As implemented in Spectra Assure, automated static analysis does not require access to the source code (like SAST tools typically do). It can directly examine compiled software binaries to determine their structure, dependencies and behaviors. In addition to analyzing software binaries (which is the primary use-case), Spectra Assure can analyze library code and source code for specific scripting languages. More details on this are available on the community and language coverage page.

Another benefit of automated static analysis is that files are not executed during the analysis process. All available data is extracted even if the files are compressed, executable, or damaged - regardless of their target OS or platform. Because the analysis process does not execute any files, it can be completed in milliseconds and performed on very large files without significant performance penalties.

All these features of automated static analysis give Spectra Assure a unique advantage - it can analyze post-build artifacts and detect more novel, sophisticated software supply chain attacks than SCA tools are able to. SCA tools typically analyze package managers, manifest files, or source code repositories to find vulnerabilities. They are limited by the need for known signatures of open source dependencies that have to be cross-referenced against a vulnerability database. Being used in pre-build environments, SCA tools lack visibility into deep file structures and build process tampering evidence - insights that Spectra Assure readily provides.

The Spectra Assure analysis process​

The process starts with the input file - the software package that is being analyzed. The analysis engine performs several distinct steps on every object it extracts from the input file.

The following diagram illustrates the flow that every object goes through. You can interact with the diagram to learn more about the process:



Get input fileFile for analysis is acquiredfrom a Spectra Assure productor integration.Identify file formatEngine determines the fileformat using signatures ormachine learning models.Unpack componentsEngine extracts all filecontents with a dedicated fileformat unpacker.Validate structureEngine performs certificateand file integrity checks forthe file format.Process metadataExtracted and collectedmetadata is analyzed andtransformed into file behaviordescriptions.Classify fileMultiple ReversingLabstechnologies are used toproduce a classificationverdict for the file.Apply policiesBuilt-in and user-definedSpectra Assure policies checkfor software quality andsecurity issues.

1. Identification​

Format identification is the initial step of the Spectra Assure analysis process. To successfully perform the subsequent analysis steps, we first need to know the file format of every object we are analyzing.

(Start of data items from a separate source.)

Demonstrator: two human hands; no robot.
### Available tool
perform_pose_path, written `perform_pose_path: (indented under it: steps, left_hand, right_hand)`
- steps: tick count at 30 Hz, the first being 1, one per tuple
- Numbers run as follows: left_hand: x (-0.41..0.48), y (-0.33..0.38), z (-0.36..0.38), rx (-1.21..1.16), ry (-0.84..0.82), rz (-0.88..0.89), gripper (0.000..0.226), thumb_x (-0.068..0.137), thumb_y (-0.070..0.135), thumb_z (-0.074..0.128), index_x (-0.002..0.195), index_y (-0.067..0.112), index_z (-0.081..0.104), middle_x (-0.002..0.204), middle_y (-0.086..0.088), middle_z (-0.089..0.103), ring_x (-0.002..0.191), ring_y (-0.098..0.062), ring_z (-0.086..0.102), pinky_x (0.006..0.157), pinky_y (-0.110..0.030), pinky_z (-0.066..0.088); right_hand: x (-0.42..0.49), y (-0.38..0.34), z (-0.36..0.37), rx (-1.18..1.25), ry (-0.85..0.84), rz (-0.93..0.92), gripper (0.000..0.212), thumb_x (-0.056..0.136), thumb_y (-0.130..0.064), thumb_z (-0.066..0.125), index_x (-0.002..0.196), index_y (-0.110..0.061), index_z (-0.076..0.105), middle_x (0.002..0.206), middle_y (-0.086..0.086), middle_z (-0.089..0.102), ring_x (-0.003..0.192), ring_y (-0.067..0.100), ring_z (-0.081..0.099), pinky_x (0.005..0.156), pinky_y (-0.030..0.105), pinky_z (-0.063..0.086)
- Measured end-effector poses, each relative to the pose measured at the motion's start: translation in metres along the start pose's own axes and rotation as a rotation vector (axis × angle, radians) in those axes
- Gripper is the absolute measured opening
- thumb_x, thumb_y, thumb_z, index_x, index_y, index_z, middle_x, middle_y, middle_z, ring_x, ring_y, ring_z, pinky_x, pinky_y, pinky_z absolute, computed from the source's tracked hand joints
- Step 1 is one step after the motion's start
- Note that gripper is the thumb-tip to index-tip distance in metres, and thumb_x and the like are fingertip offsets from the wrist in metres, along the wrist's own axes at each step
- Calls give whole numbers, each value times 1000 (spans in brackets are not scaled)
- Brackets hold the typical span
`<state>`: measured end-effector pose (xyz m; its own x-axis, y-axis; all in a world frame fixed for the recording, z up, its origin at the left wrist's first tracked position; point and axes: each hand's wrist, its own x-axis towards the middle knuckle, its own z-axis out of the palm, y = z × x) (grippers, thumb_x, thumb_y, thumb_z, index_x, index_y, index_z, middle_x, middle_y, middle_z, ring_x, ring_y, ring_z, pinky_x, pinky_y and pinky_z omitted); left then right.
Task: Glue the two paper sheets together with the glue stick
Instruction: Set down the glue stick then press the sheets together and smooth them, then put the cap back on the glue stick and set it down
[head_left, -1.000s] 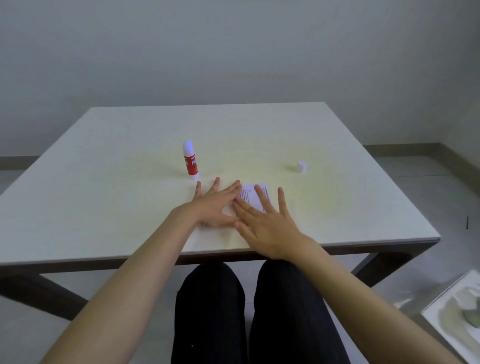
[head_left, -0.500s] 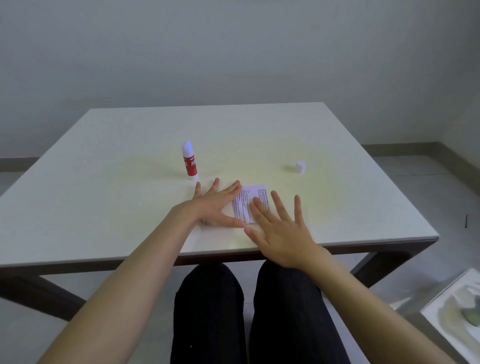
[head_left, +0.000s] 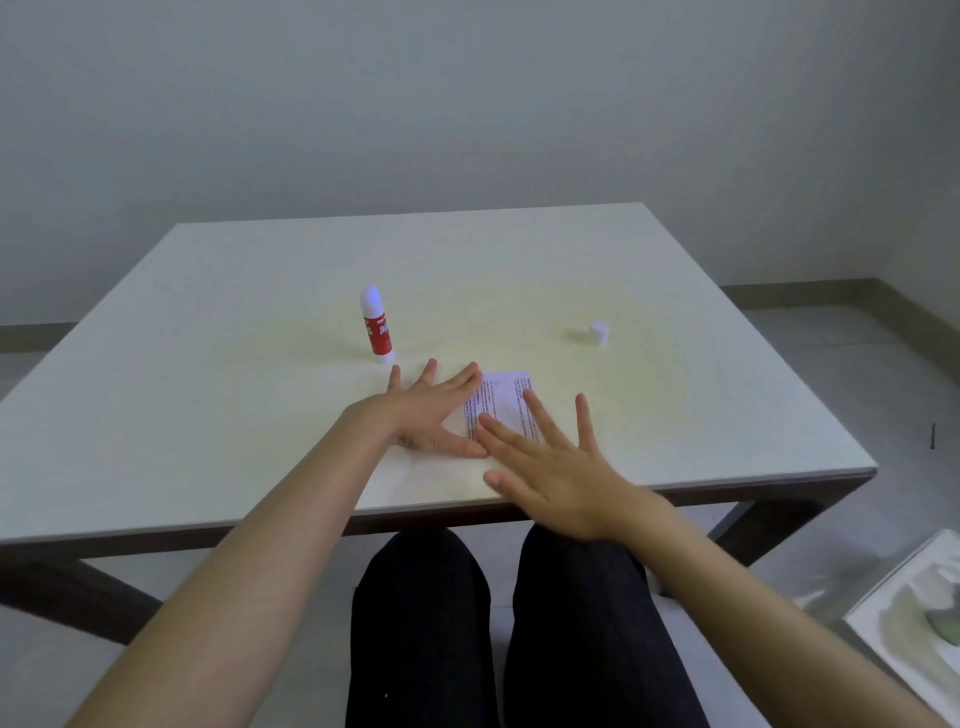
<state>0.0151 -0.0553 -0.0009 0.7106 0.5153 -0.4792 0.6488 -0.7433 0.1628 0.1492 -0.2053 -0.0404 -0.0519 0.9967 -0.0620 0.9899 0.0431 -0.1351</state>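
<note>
A small printed paper sheet (head_left: 501, 400) lies flat on the white table (head_left: 234, 415) near its front edge. My left hand (head_left: 423, 415) lies flat with spread fingers on the sheet's left part, palm down. My right hand (head_left: 550, 462) is spread flat over the sheet's lower right part, fingertips on the paper. Only one sheet outline shows; I cannot tell whether a second lies under it. A red and white glue stick (head_left: 376, 327) stands upright without its cap, just behind my left hand. Its white cap (head_left: 598, 333) sits apart at the right.
The table's front edge runs just under my wrists, with my dark-trousered legs (head_left: 493, 623) below it. A white tray-like object (head_left: 914, 618) lies on the floor at the lower right. A grey wall stands behind the table.
My right hand has slid to the right and toward me across the paper, uncovering more of the printed sheet. My left hand has stayed in place.
</note>
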Motion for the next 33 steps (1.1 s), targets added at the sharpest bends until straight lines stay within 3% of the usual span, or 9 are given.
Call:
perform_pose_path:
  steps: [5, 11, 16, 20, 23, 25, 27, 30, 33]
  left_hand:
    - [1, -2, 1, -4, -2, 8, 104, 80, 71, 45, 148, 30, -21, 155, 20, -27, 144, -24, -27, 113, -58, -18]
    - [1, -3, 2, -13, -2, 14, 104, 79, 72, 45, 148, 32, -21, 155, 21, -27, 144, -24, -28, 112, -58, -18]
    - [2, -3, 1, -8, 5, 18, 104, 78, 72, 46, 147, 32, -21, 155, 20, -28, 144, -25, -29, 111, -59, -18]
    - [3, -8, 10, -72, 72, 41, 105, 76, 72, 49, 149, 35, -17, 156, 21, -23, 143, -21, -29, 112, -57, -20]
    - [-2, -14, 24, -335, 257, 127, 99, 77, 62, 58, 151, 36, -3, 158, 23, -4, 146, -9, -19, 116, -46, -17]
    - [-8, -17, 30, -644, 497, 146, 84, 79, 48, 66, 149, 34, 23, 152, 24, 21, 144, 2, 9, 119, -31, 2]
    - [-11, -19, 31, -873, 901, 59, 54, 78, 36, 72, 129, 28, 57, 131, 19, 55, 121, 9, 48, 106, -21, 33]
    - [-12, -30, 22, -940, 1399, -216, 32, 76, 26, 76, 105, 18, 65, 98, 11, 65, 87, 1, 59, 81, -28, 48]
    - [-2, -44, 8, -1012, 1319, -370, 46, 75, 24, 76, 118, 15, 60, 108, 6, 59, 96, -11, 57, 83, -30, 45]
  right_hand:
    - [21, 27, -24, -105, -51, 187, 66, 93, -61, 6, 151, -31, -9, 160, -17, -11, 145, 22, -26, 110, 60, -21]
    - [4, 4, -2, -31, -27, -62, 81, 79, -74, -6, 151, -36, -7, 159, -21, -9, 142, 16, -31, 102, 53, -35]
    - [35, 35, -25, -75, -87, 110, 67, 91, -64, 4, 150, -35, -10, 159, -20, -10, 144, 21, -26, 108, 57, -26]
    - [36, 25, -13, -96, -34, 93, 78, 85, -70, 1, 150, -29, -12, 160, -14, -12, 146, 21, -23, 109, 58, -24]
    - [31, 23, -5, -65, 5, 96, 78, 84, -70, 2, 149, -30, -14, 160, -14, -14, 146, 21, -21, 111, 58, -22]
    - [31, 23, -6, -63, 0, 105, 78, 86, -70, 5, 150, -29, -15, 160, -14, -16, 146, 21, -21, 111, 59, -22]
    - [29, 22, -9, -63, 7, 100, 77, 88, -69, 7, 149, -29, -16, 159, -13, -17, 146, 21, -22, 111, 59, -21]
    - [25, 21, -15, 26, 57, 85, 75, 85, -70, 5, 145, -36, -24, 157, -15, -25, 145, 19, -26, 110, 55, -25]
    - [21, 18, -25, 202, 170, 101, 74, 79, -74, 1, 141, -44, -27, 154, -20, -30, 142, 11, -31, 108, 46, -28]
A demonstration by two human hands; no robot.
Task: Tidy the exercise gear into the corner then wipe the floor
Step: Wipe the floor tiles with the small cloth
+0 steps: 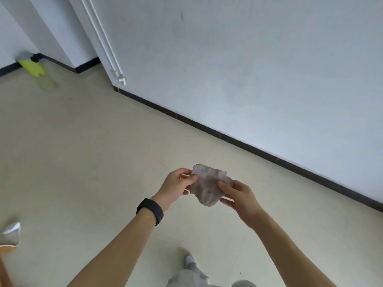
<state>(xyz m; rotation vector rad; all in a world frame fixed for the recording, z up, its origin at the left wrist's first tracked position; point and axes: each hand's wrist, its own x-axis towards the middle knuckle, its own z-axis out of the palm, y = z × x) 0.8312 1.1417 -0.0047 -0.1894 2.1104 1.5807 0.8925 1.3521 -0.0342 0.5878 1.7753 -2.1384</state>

Specifically, this step analyzes the object structure to determine whether it's binary or text, and assigns the analyzed object a unique file format description. This description - file format identification - instructs the analysis engine on which rules and modules to use for further file processing.

Two main approaches are used for format identification:

  • Signatures - created by ReversingLabs researchers to identify binary file formats based on their unique features. For example, Windows .exe files start with bytes "MZ", while PNG files will usually start with "‰PNG". Signatures describe expectations of what a file format should contain. Using heuristics, the analysis process checks whether those expectations align with the actual file structure. In addition to signatures, the analysis process also evaluates any relevant YARA rules (built into the engine as well as user-provided). If there are multiple matches, those from signatures take priority over YARA rule matches.

  • Machine learning models - created and trained by ReversingLabs researchers to identify textual file formats based on statistical text identification. The models are able to recognize basic text objects as scripting languages and distinguish software source code from other types of textual content.

βœ… Completing the identification step

The results of the format identification step are:

  • File hashes - calculated by the analysis engine
  • File format descriptions - represented as File type.File subtype.Identification (for example, Binary/Archive/ZIP). If there are multiple versions of a file format, they can be identified through the additional version field.

After the format has been identified, the file is either directed to the proper unpacking module according to its signature, or to the validation step.

2. Unpacking​

Unpacking, also referred to as file decomposition, is a step in the Spectra Assure analysis process where the analyzed file is taken apart to extract all available components and metadata.

During the unpacking process, the analysis engine eliminates obfuscation, encryption, compression, and any other protections that may have been applied to the file and its contents. The engine has built-in mechanisms to prevent infinite recursion, and supports configuring the decompression ratio and unpacking depth (how many layers of a file to extract).

Different file formats require different unpacking approaches because of their structure and complexity. Because static analysis does not execute a file, it requires unpackers - specialized tools for parsing and unpacking individual file formats. ReversingLabs develops in-house static unpackers tailored to specific file formats, and Spectra Assure relies on those unpackers during analysis.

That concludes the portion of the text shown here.